Mark Thompson has already started his new CNN job incognito, meeting with members of the quadrumvirate interim leadership team and top talent almost immediately upon news of his appointment.
Mark Thompson has already started his new CNN job incognito, meeting with members of the quadrumvirate interim leadership team and top talent almost immediately upon news of his appointment. Photo: James Manning/Getty Images
Dylan Byers
September 13, 2023

I arrived in New York this week at a palpably electric moment. My plane touched down in a rainstorm just hours before Aaron Rodgers and The Jets were set to take the field across the Hudson river in the Meadowlands, and on ESPN’s revered national stage, Monday Night Football. The Jets season opener against the Bills was the most highly anticipated game of the early NFL season: Rodgers’ decision to don the Gotham green had become a national A1 storyline, fueled in no small part by a relentless and unforgiving New York media market, a particularly well-executed season of HBO’s Hard Knocks, and our dual national obsessions: football and redemption. 
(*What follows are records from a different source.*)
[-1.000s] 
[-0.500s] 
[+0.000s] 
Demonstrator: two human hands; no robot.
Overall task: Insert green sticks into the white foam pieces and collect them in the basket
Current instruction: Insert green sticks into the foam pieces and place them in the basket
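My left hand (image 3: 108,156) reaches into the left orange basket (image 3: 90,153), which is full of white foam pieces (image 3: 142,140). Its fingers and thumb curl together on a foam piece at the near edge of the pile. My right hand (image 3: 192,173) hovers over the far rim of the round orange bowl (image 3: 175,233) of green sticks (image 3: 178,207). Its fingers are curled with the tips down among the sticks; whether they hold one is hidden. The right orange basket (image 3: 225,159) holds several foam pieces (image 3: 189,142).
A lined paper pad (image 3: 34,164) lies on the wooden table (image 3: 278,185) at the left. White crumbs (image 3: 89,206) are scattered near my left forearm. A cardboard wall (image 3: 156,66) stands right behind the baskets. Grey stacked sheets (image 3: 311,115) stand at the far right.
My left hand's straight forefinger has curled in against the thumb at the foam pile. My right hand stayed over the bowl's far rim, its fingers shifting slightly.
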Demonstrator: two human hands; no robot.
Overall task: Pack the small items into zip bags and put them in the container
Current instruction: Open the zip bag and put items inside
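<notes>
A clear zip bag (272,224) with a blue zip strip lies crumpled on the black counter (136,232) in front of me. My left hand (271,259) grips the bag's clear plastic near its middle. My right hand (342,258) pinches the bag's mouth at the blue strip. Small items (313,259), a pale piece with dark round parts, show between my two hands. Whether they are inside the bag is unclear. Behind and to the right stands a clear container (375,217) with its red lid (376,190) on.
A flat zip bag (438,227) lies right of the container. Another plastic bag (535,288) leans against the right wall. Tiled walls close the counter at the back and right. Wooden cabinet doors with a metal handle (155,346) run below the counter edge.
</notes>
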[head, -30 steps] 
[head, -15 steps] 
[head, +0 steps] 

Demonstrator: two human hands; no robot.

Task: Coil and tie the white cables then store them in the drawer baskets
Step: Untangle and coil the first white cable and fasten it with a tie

The NFL always returns to America with force, restoring structure to the weekly schedule and some semblance of a shared narrative to an increasingly polarized, compartmentalized and nicheified nation. But even by those standards this Monday night game seemed weighted with a unique and profound significance.

Bob Iger and Jimmy Pitaro had, of course, come to a similar conclusion. Earlier in the day, Disney announced that it had reached a deal with Charter to restore ESPN to the homes of the nearly 15 million Spectrum subscribers, many of them based here in New York, who had gone more than a week without access to college football and the U.S. Open, among other sporting events. And they were rewarded for their efforts: the dramatic rollercoaster of a game, which began with Rodgers’ season-ending Achilles injury and ended with Xavier Gipson’s implausible overtime walk-off punt return, was the most-watched Monday Night Football broadcast in ESPN history, averaging 22.6 million viewers across Disney’s myriad platforms.